My lack of sexual ability due to the device has made me control my weight 10cm later around the gut that I didn’t even realise I had. I no longer have to control my desires, my desires are controlled for me, the simplicity of the mental conversation is alarming ‘yes very nice, I locked, loved and not interested’.

The ultimate thing is I am experiencing a level of need and emotional care I have never ever had in my life before.

This may not be the choice of all but for some both men and women I can be a life enhancing experience.

Thanks to Miranda of Hanwell UK

‘The Goddess’

 

 

One Comment

  1. “The time has come,” the Walrus said,
    “To talk of many things:
    Of shoes–and ships–and sealing-wax–
    Of cabbages–and kings–
    And why the sea is boiling hot–
    And whether pigs have wings.”

    At the end of the glorious year of guided chastity my goddess and I sessioned for a mind splitting 52 hours. Never have i ever felt so liberated, alive and aware of the joy of being.

    At the end of this we parted with her comment whizzing around my mind ‘I will not lock you up or enforce chastity upon you again’. She gave me a glowing smile and left.

    In the middle of March under my own volition I locked myself back in a stainless steel chastity device, why? Am I suffering from some form of Stockholm syndrome, addiction, low self esteem? No not at all, rather the opposite.

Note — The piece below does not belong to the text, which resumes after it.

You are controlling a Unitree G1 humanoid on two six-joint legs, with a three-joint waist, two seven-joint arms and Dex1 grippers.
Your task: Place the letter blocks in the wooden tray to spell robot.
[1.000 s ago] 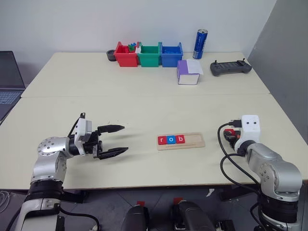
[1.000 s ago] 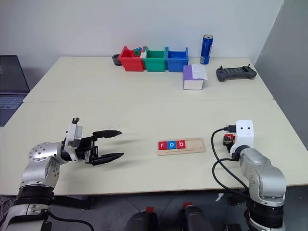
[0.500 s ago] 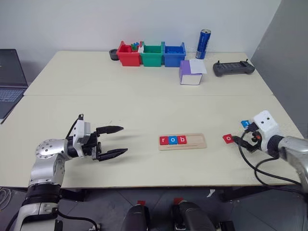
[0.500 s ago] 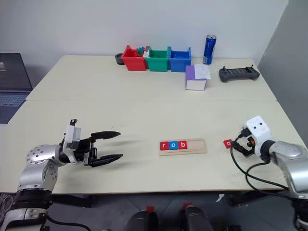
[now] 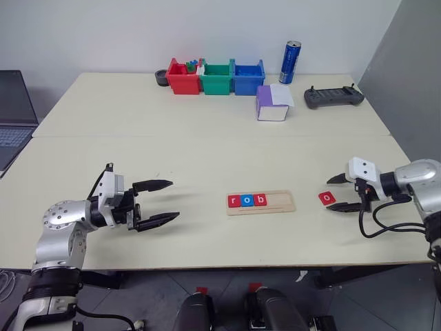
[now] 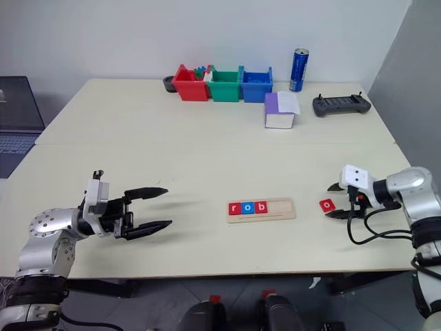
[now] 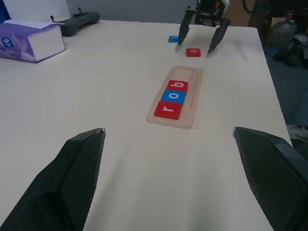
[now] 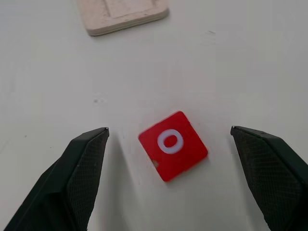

    I have discovered a truth, that is true for me, chastity creates a sense of self and certainty. I do this because it confirms my relationship with my goddess, I know my place in the world of women, I belong to one and no other. The normal assumed compulsions of men ‘sex and football’ are not lost to me they are just irrelevant.

    I carry the keys and could remove the device at any time, but I do not. Why, because of the absolute joy I have when she unlocks me for her purpose…

    I am trusted to remain locked with no intervention, just like a wedding ring, I do not take it off because of what it represents to both of us.

    So no she did not lock me up, my goddess allowed me to come to the realisation that to be locked no matter who holds the key is a natural joyous state.

    She has my mind, soul and heart….. they key is nothing, the lock is everything.